Mr. Martindale: Thank you, Mr. Chairperson, for calling the members to order.

Yesterday when I talked to this parent, she said that her son was involved in high-risk activities. This morning when she phoned to see if an advocate, myself or someone else would be at that meeting, she said that she was just informed that he has hepatitis C. So, you know, we are talking about a youth who is at risk to himself and at risk to other people, and a voluntary placement agreement broke down. He was in treatment for substance abuse, and upon discharge went AWOL. She wants the agency to take him into care so he can be forced into treatment. I have had similar discussions with other parents in the past.

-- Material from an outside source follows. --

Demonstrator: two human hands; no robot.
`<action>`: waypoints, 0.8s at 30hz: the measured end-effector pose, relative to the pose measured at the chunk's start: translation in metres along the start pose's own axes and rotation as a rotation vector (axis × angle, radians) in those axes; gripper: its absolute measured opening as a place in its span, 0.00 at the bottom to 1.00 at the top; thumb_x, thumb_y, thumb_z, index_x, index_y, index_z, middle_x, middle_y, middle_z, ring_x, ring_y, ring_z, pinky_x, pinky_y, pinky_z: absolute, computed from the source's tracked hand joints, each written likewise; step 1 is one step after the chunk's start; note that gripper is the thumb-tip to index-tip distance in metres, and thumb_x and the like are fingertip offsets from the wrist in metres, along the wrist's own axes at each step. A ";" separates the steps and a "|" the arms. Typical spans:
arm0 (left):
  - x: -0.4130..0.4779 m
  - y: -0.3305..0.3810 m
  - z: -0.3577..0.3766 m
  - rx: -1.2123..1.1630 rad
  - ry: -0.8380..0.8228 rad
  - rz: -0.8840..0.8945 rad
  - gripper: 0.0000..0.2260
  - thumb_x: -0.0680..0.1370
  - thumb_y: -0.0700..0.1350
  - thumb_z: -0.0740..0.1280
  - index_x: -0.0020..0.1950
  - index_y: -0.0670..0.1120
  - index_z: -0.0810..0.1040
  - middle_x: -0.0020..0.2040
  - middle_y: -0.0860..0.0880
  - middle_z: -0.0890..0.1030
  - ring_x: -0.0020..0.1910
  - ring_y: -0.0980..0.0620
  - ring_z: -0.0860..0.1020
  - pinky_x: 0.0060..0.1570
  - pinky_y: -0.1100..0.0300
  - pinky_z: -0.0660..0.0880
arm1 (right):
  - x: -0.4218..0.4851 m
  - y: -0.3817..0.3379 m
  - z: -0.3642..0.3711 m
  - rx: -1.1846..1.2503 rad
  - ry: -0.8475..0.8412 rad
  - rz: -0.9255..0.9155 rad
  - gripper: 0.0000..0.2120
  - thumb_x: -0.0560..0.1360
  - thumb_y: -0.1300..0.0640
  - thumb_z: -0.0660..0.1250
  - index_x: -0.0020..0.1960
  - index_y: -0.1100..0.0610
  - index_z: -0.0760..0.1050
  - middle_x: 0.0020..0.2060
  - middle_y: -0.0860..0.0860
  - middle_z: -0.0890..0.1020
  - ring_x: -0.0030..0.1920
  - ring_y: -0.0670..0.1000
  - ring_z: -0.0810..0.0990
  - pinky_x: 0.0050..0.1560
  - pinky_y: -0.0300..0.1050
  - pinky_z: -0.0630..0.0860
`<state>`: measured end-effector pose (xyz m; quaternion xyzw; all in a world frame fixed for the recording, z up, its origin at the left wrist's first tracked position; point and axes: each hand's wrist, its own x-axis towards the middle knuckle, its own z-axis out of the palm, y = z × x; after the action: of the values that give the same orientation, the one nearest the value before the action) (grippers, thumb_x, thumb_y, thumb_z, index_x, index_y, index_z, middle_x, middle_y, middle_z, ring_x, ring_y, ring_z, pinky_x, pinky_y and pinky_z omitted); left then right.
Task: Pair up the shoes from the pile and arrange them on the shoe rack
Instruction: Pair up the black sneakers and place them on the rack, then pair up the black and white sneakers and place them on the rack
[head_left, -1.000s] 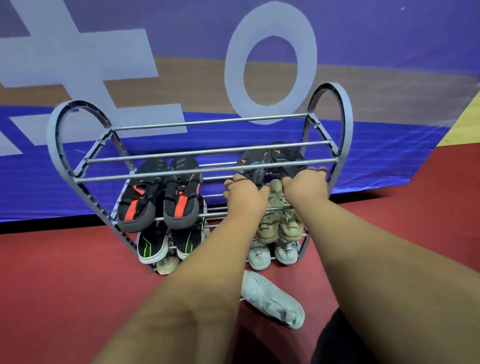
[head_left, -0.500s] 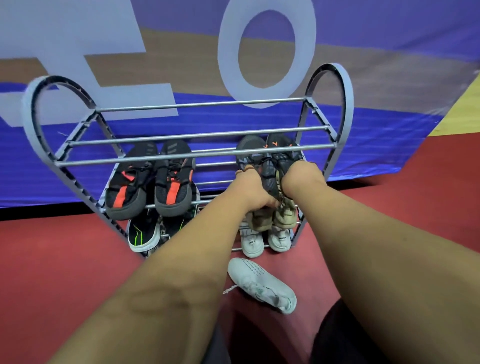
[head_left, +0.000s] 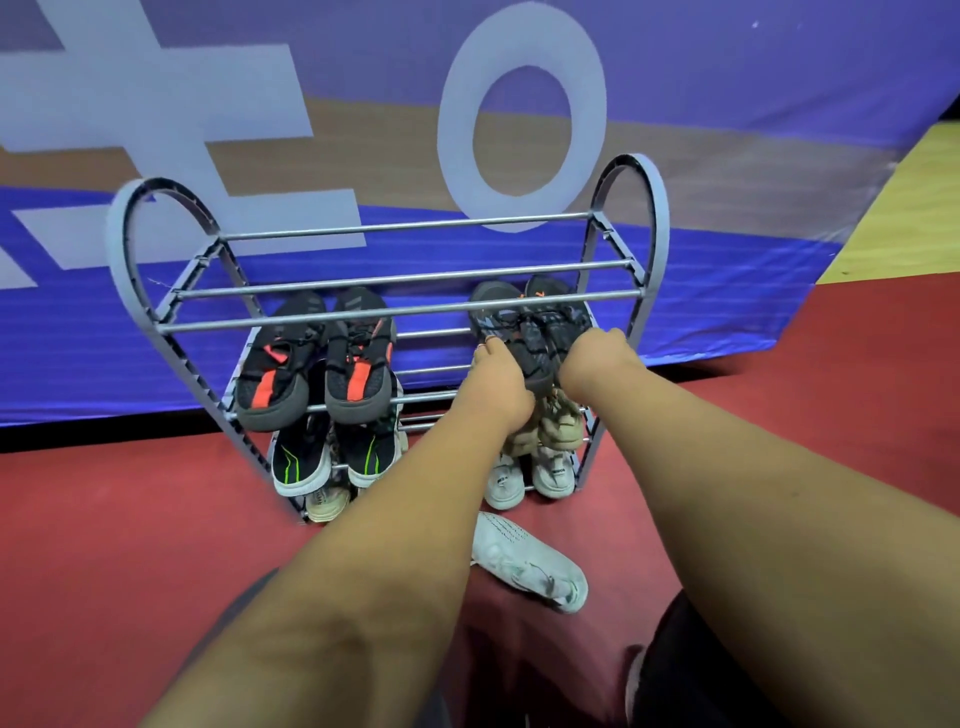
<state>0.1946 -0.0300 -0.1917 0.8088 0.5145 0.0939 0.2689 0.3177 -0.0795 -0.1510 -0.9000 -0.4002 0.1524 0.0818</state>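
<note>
Setting the dark sneakers (head_left: 535, 332) on the shoe rack (head_left: 631, 208) – second shelf, right side.
Left hand (head_left: 496, 387) and right hand (head_left: 597, 358) each gripping a heel; might tip through the thin bars (head_left: 415, 310) if let go crooked. White sneaker (head_left: 530, 564) on the floor (head_left: 156, 519).

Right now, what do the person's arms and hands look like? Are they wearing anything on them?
The left arm and right arm are bare, with no sleeves, watch or bracelet showing. The left hand and right hand wear no gloves. One of the left fingers seems to wear a thin ring. The right fingers are mostly hidden, so I can't tell about rings there.
</note>
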 end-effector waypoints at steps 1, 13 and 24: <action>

I have three pieces of casework with me where the situation is quite similar and where I was talking to the agency, and in every case the agency says we are not prepared to do anything because the youth will not co-operate. If they do not want to participate in the plan, then there is nothing we can do. The parents are saying we want our son or daughter to be forced into treatment. If you look at the Operational Review, on page 129, it says at this point relatively few children over 16 are apprehended and brought into care.

The big concern here is that because of high caseloads, because of lack of time, because of overburdened staff, for a whole lot of reasons, we keep hearing from staff that 16- and 17-year-olds are getting very little service. In fact, in meeting with the Children's Advocate's office, what we were told was that the staff heave a big sigh of relief if the youth get apprehended by the police and get taken to the Manitoba Youth Centre because then they are the problem of the judicial system, and then Child and Family Services no longer have to deal with them. There is no discharge plan for them when they get out of a detention facility because the workers do not visit them there. Then they are involved with two systems or they have had a history of involvement with two different systems, the judicial system and Child and Family Services.

I guess my question is what is the minister going to do to make sure that the needs of 16- and 17-year-olds are being met?

Mr. Chairperson: Order, please. The hour being 5 p.m., and as previously agreed, committee rise.